Lindy pursues a broader perspective

From spending a semester abroad at Tongji University, to reaching the finalist stage of a design competition, Lindy Huang has made the most of opportunities in her final year of undergraduate studies.

We caught up with Lindy, who recently graduated, to hear about her studies, her advice for students considering exchange, and what the future holds.

Lindy Huang pictured outside Melbourne School of Design

What did you study?
This is my last of three years of undergraduate study, with a major in Property. This degree has been very well-rounded; I’ve come out with a lot of options as to where I can go. Although property was always my first option, I’ve developed a really keen interest in design. I originally thought designing environments could be a bit tricky for me – I thought I had a lot to catch up on, without a high school background in subjects like visual communication design – but I’ve learned I can do anything, if I put my mind to it. Now I know it’s more about your thinking and your idea formation than the technical aspects.

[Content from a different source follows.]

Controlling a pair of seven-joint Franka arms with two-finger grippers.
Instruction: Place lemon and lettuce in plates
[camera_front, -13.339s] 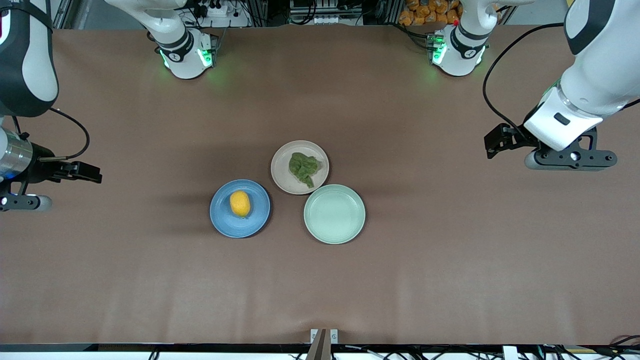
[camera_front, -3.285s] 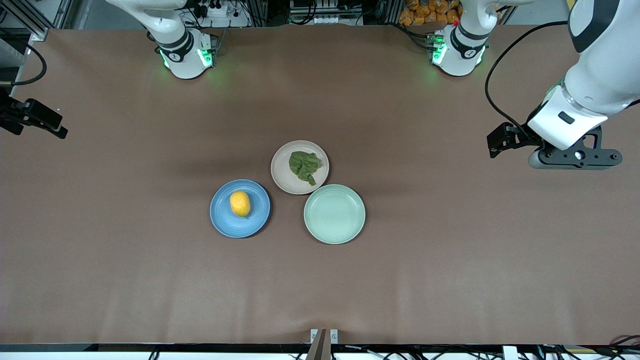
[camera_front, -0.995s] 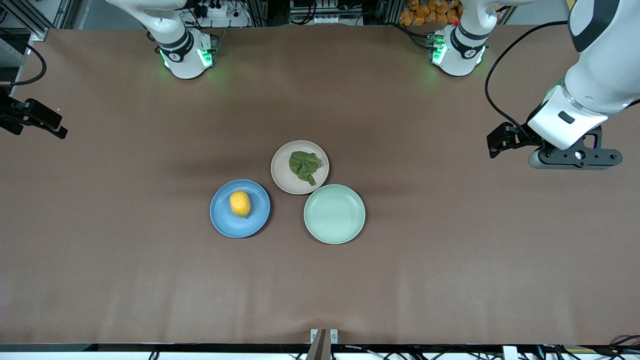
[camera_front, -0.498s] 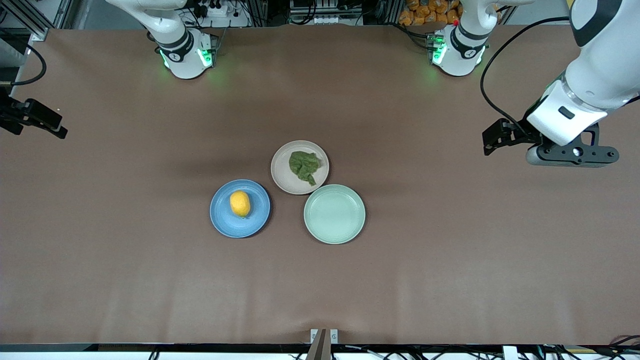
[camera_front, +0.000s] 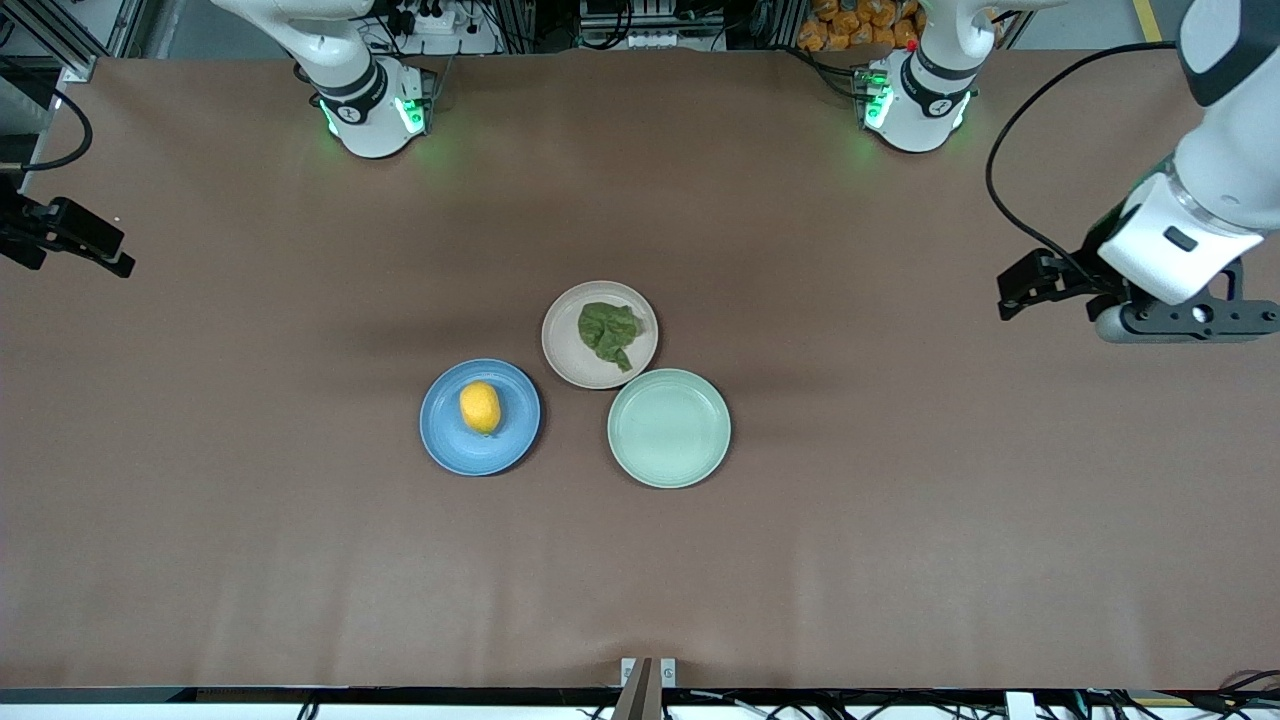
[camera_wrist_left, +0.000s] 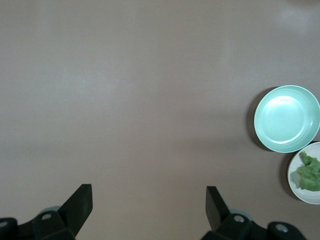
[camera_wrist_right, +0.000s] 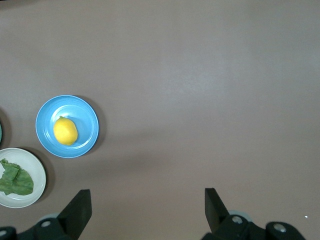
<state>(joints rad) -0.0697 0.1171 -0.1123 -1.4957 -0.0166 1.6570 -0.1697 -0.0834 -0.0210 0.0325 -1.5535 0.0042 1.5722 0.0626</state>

You recently took part in a design competition, how was that experience?
I entered the Urban Innovation Ideas competition, with a partner from Germany I met while on exchange. We overcame the distance challenges – all our work was through video calls and messaging – and had a global mindset when approaching the brief. Being an urban innovation competition, it pushed us to come up with innovative ideas. We were selected as one of three finalists, and then developed our idea further in the second stage, competing against teams of people already working in the industry.

How did the exchange at Tongji University come about?
I was always interested in going on exchange. At the end of second year I felt I really wanted to do something different. I did some research and spoke to Stop 1 about my subject loading and how to organise it. I managed to get my core subjects done, to make room for doing electives overseas.

I considered Tongji University and Shanghai because they’ve really built a reputation in the built environments. I’d been to China before, but I was curious about what it would be like to live there.

I took mostly urban planning subjects, because my Professor recommended taking electives in other disciplines. It was really eye-opening to study in another country, and experience all the subtleties of being in a different culture and a different political, economic and social system – especially with the population density in Shanghai.

There was a separate program for international students and the classes were taught in English. Some of the subjects were offered to local students as well, which was nice. I met a lot of people from all around the world. The friendships I made have been so good; it’s nice to think that if I travel to Europe, I’ll have friends I can meet up with one day. If they want to come to Australia, I’ll be their tour guide.

Do you have any advice for students considering exchange?
I’d say definitely go ahead. If you’re even considering it, that’s the first step, so just try your best to go ahead with it. I’d like to go on exchange again while doing my Masters. I’d also advise on doing thorough research and really understanding what the university stands for and subjects you might be doing.

The Asia Pacific I’d recommend, because there’s an Australian government grant and scholarship program, which is really generous. I got a grant through the New Colombo Plan, which really helped me.

Then, embrace every opportunity you get overseas. Embrace every experience you have – it’s not always going to be positive every moment. I’ve come back being able to tackle uncertainty a bit better and not being afraid of taking risks. I think those soft skills are really important for when you go into the workforce, and for life in general. I’m sure I’ll look back at this year, and think it’s such a highlight of my life so far.

Are there any unexpected skills you’ve picked up through your degree? 
Presentation skills, definitely. At the beginning it seemed a bit daunting to present in front of my professors and peers. I knew I had to work on that as a life skill, and I feel like I’ve come through at the end of the degree feeling pretty confident.

What are you planning to do next?
I’ve just started working full time, in a 12-month internship with Plus Architecture. It came about when an associate spotted I’d been part of the Urban Innovation competition and approached me. It’s not my formal background, but I see myself developing a foundation for later on.

Is there a dream project or career path you’d like to pursue?
I definitely want to work on international projects. After exchange, I feel like I’ve been able to bring back a new perspective and an entrepreneurial mindset to contribute to work and team discussions. Coming from such a built up metropolis really broadened my perspective.

I’m thinking about a Masters in either Property or Urban Planning in the future, but I wanted to secure full-time work in the industry first.

I also eventually want to set up my own firm. I think the work experience will help me gain more understanding of design. I’m really passionate about the importance of design in big development projects. If I get into property development, I want to have a strong design understanding and use that in my decision making.